Jumat, 20 September 2019

Delima "Me Librarian"

Di tengah kemacematan dan hirukpikuk Jakarta, tubuhku terasa lelah sekali melanjutkan perjalanan ke rumah, hingga akhirnya aku memutuskan untuk bermalam di perpustakaan

Bermalam di perpustakaan?
mendengar kalimat ini mungkin akan terasa asing di telinga kita, khususnya perpustakaan di Indonesia. berbeda dengan negara negara maju, public library menjadi rumah idaman untuk menginap bagi para pelancong bahkan tunawisma/gelandangan.

Tiba di perpustakaan, aku putuskan untuk merebahkan diri di sofa sofa empuk di depan TV kabel, hingga ku terlelap tidur. Entah pukul berapa aku terbangun, aku memutuskan untuk berwudu dan sholat untuk merelaksasi badan yang telah lelah.

Hingga azan subuh terdengar sayup di masjid kantor, aku putuskan untuk segera mandi, dan sholat subuh, lalu berangkat ke kantor untuk menghadiri meeting pagi.

saat meeting dimulai, tlp dan wa terus menerus masuk ke handphoneku. Ada yang mengirimkan pesan bernada kesal, marah, dan tidak suka aku bermalam di perpustakaan tadi malam. semua pesan itu membuyarkan konsentrasiku di dalam meeting. Selesai rapat, aku langsung membalas pesan wa tersebut dan minta maaf atas perlakuanku menginap di perpustakaan.

Aku berpikir sepertinya ada ketabuan menginap di perpustakaan, hingga aku berprasangka para pustakawan di negeri ini belum bisa berpikiran bebas menjadikan perpustakaannya sebagai rumah keduanya.

Aku berprasangka apakah para pustakawan di negeri ini masih terinfeksi virus “Generasi Aku”, atau “Me Generation”, padahal dunia hari ini telah berubah, dunia hari ini adalah dunia kolaborasi.
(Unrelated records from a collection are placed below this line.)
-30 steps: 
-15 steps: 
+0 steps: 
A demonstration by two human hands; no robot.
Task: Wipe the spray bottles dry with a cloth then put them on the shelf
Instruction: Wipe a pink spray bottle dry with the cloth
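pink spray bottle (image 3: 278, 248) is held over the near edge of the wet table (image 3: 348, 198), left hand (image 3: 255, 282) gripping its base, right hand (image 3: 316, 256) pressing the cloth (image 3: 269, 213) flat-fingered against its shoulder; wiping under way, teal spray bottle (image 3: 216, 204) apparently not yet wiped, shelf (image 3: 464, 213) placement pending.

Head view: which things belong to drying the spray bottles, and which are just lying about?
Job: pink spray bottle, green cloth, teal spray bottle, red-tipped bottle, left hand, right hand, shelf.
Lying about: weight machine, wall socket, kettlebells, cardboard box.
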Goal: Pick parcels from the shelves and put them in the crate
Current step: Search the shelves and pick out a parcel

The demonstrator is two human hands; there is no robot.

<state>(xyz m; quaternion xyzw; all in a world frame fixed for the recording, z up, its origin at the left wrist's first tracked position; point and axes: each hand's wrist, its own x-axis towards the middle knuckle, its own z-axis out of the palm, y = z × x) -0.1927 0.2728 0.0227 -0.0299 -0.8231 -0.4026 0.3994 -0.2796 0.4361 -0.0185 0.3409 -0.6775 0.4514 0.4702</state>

Aku teringat 15 tahun yang lalu, hampir lebih  kuhabiskan usia produktifku di perpustakaan. Bahkan hingga bermalam di perpustakaan untuk belajar, riset serta mengeluarkan produk-produk teknologi perpustakaan bersama orang orang 'sosialis' pendukung gerakan kebebasan dan keterbukaan.

Kejadian malam itu, seakan-akan meyakinkanku bahwa para pustakawan di negeri ini  masih terjangkit virus "Me Generation", sebuah istilah yang digunakan untuk menggambarkan pola perilaku manusia  yang egois, mementingkan kepentingannya sendiri. Generasi Aku dianggap sebagai generasi narsis. Mereka senang dipuji. Mereka senang memamerkan diri sendiri.

Aku teringat tulisan David Brooks dalam bukunya The Morality of Selfism, dalam bukunya, David Brooks menceritakan ciri-ciri Generasi Aku. Pertama, sebagai bentuk dari pemujaan diri yang berlebihan, Generasi Aku ini aktif sekali di media sosial untuk memamerkan dirinya. Jika ku hubungkan dengan konten medsos perpustakaan di negeri ini, aku hanya melihat keeogisan dari diri mereka  yang hanya sibuk menjual dirinya dengan cara-cara hard selling, mirip akun-akun akun medsos jualan obat diet dan peninggi badan. Tidak menarik sama sekali untuk dikunjungi, apalagi menjadi followernya.

Di era kolaborasi ini, ada baiknya perpustakaan di negeri ini berbenah diri menjadi perpustakaan yang iknlusif terbuka bagi pemustakanya. Biarkan pemustakanya berkreasi, berkolaborasi, bahkan meniduri setiap sudut ruangnya. Jika ini telah menjadi tradisi, maka aku jamin tak perlu lagi para petinggi di negeri  ini memikirkan gerakan literasi, yang konon gerakan ini timbul karena tingkat literasi negeri ini terdegradasi akibat sering nonton televisi.